本のあいだをふらふら歩く、 のらいぬ澤 一澄 (さわ いずみ)の書評ブログ

知里幸惠 アイヌ神謡集

知里幸惠 アイヌ神謡集
 中川 裕 補訂
(岩波文庫)岩波書店

 「今の私たちの中からも、いつかは、二人三人でも強いものが出て来たら、進みゆく世と歩をならべる日も、やがては来ましょう。それはほんとうに私たちの切なる望み、明暮祈っている事で御座います。けれど…愛する私たちの先祖が起伏す日頃互いに意を通ずる為に用いた多くの言語、言い古し、残し伝えた多くの美しい言葉、それらのものもみんな果敢なく、亡びゆく弱きものと共に消失せてしまうのでしょうか。おおそれはあまりにいたましい名残惜しい事で御座います。」口承文芸に新たな命を与えた知里幸惠の序文。

 知里幸惠は1903年に登別で生まれた。幸惠の祖母と伯母は語り歌い演じるアイヌの口承文芸の名手だった。当然、幸惠もアイヌの口承に浸って育った。文字をもたないアイヌの言語と口承文芸を研究していた言語学者・金田一京介は、アイヌの老人たちがさまざまな口承を語り歌い演じるのを聴き、深い敬意を抱いた。

 金田一はアイヌの豊かな世界を本にして世に知らしめようと、幸惠を北海道から東京の自宅に呼び寄せた。幸惠は日本の学校教育を受け、美しく正確な日本語の文章を書いた。また独学でローマ字を学んでおり、アイヌ語の韻文詩をアルファベットで表記することができた。アイヌの神謡の音を記録し、わかりやすい日本語に訳すのにうってつけの人だった。幸惠は金田一の家で神謡集を書いた。心臓病を抱える身で苦しみながら。そして書き終ると、1922年9月にこの世を去った。享年19。

 幸惠が書いた神謡集は、1923年に郷土研究社から各地の民話とともに知里幸惠編「アイヌ神謡集」として『炉辺叢書』に集録された。横書きで、見開きページの左側にアルファベット表記のアイヌ神謡を、右側には日本語訳を、とアイヌの言葉も日本語も尊重した形になった。1978年に岩波文庫から発行された知里幸惠編訳『アイヌ神謡集』も同じ形になっている。

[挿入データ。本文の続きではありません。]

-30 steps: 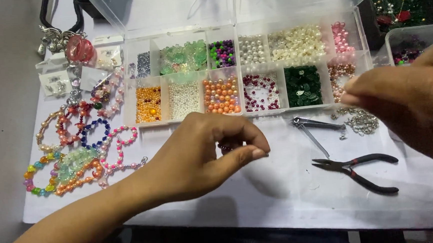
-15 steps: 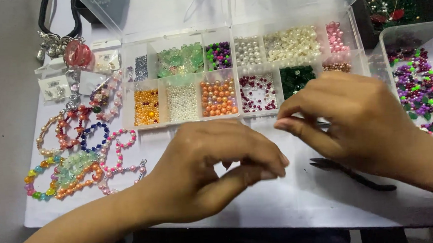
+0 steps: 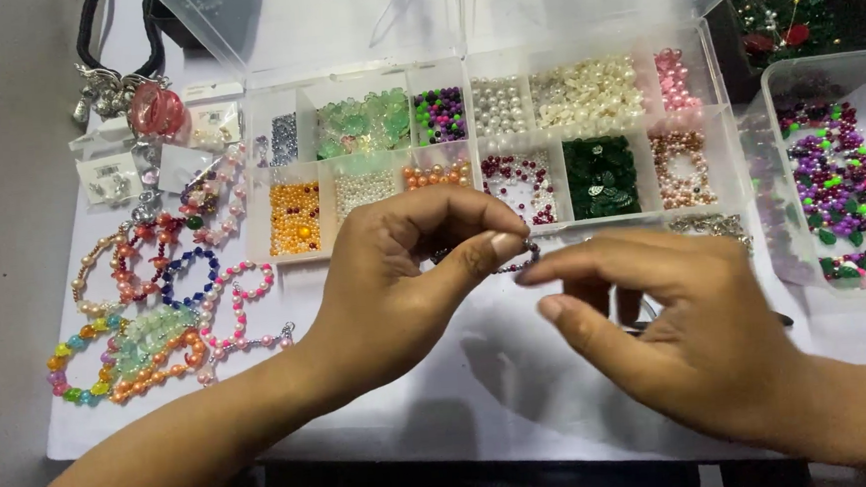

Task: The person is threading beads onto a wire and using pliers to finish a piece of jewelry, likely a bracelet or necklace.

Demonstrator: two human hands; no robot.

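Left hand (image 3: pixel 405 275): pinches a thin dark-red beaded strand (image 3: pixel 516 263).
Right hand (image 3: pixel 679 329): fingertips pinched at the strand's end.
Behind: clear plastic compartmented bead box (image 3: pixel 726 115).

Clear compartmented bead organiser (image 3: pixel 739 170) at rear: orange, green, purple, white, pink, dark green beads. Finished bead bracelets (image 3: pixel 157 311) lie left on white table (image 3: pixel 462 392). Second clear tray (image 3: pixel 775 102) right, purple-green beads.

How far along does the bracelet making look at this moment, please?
Done: several finished bracelets lie at the left of the white table. In hand: the left hand pinches a dark red beaded strand at its end, and the right hand meets it there. Left: that strand looks unclosed, and the open bead box holds plenty of beads.
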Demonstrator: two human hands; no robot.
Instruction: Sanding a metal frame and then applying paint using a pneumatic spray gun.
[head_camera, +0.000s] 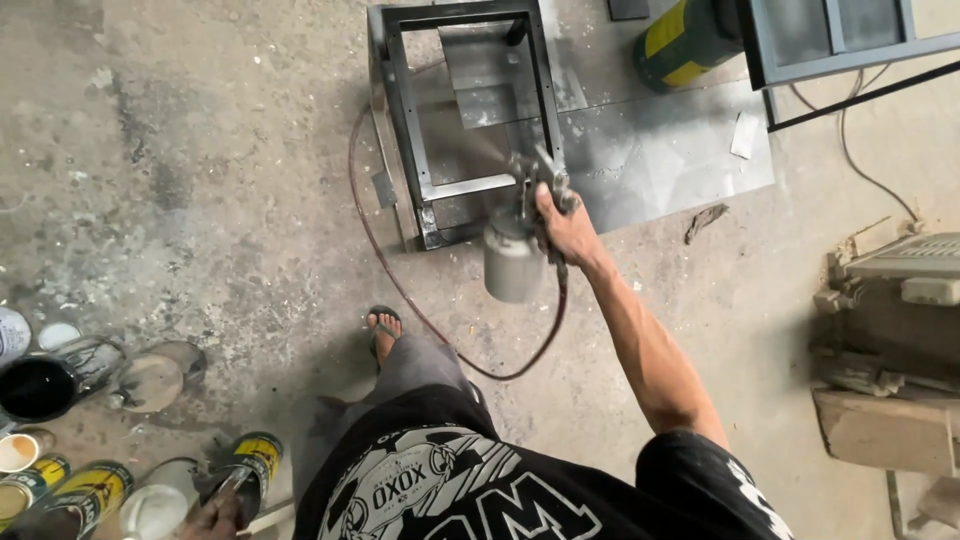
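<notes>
While wrapped tight around the spray gun (535, 195), with its cup (512, 262) hanging below, right hand (566, 228) points the nozzle forward at the metal frame (470, 120) just ahead; left hand (213, 517), grip unclear, low among paint cans (245, 465).

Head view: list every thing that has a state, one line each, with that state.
Spray gun: gripped in the right hand, cup hanging below, nozzle toward the frame.
Metal frame: standing on a metal sheet, dark-coated.
Air hose: looped slack on the floor.
Paint cans: clustered at lower left, several open, lids off.
Left hand: low beside the cans, grip unclear.
</notes>
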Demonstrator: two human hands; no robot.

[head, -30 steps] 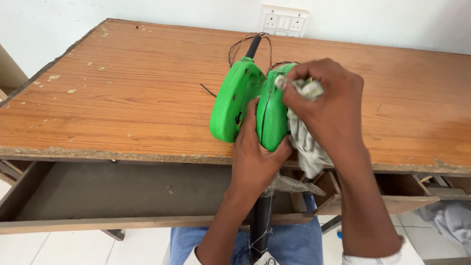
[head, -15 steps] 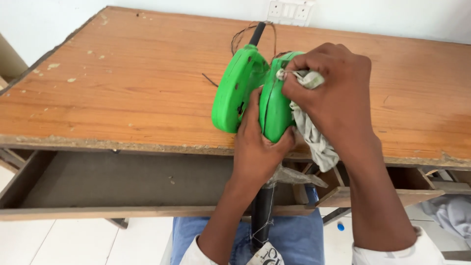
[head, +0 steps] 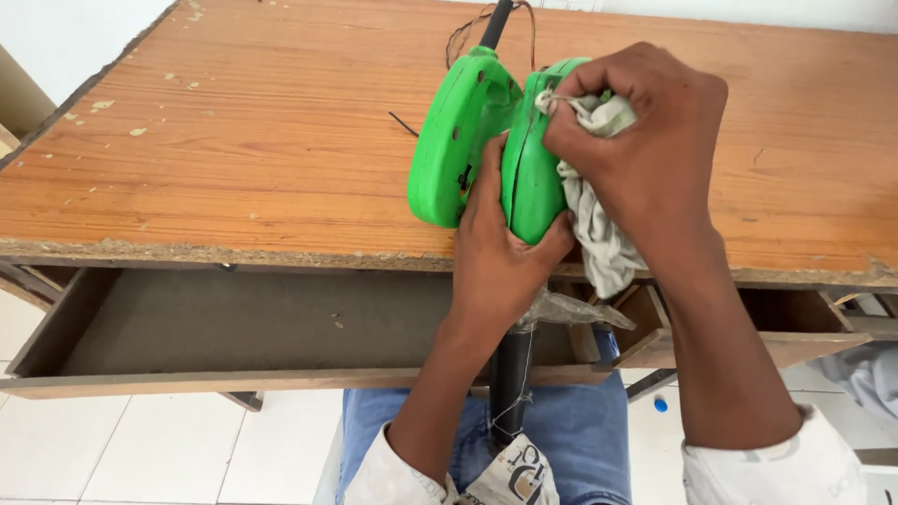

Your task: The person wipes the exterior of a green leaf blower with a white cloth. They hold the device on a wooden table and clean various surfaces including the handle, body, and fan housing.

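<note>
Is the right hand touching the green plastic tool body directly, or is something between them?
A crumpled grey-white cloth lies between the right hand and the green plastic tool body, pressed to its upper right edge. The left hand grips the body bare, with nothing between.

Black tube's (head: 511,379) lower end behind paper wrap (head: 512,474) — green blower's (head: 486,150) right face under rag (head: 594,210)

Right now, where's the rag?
Head view, right of centre: the grey rag is bunched under the right hand, pressed against the green tool above the desk's front edge.
</note>
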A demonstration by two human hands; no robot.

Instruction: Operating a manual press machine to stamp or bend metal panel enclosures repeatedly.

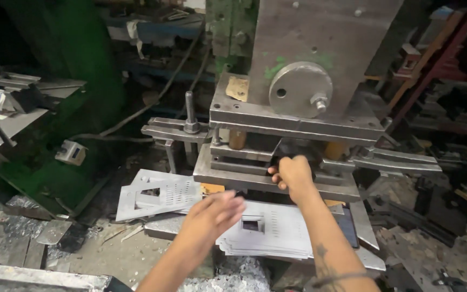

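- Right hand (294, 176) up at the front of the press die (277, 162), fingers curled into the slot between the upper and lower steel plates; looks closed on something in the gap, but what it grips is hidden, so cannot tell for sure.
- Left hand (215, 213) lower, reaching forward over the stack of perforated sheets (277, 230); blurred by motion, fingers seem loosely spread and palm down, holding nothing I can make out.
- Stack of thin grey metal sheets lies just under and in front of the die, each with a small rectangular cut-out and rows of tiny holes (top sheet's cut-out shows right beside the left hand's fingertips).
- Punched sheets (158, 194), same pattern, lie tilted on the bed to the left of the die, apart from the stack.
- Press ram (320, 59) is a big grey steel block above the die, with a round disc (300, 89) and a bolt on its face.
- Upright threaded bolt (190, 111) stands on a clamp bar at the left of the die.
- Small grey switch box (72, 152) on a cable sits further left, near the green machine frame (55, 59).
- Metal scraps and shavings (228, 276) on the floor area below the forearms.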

 今回、岩波文庫の新版で、書名は『知里幸惠   アイヌ神謡集』となった。口承文芸は、語り手の丸暗記した言い伝えが語られるものではなく、語り手が即興で語り歌い演ずるもの。語り手がその場で創り出す作品なのだ。だが語り手の幸惠が書いた原稿などが残っていない。そのため過去の郷土出版社版と岩波文庫版を元にし、あきらかなアイヌ語・日本語の誤りを修正。原文に近く、なおかつ読みやすい表記に改められた。

 幸惠の心はアイヌと日本、二つの文化の間で引き裂かれはしなかっただろうか。金田一はアイヌの文化を尊敬していたが、アイヌ自体はいつか日本人の中に消え亡びるだろう、と考えていた。幸惠はそれに抗し「私たちは違う」と叫ばなかっただろうか。

 この本の序文には、アイヌからさまざまなものが失われていってしまう悲しみと、いつかアイヌも強く時代と共存するときが来るようにとの祈りが書いてある。アイヌの未来のために言葉を残す、という幸惠の意志が伝わってくる。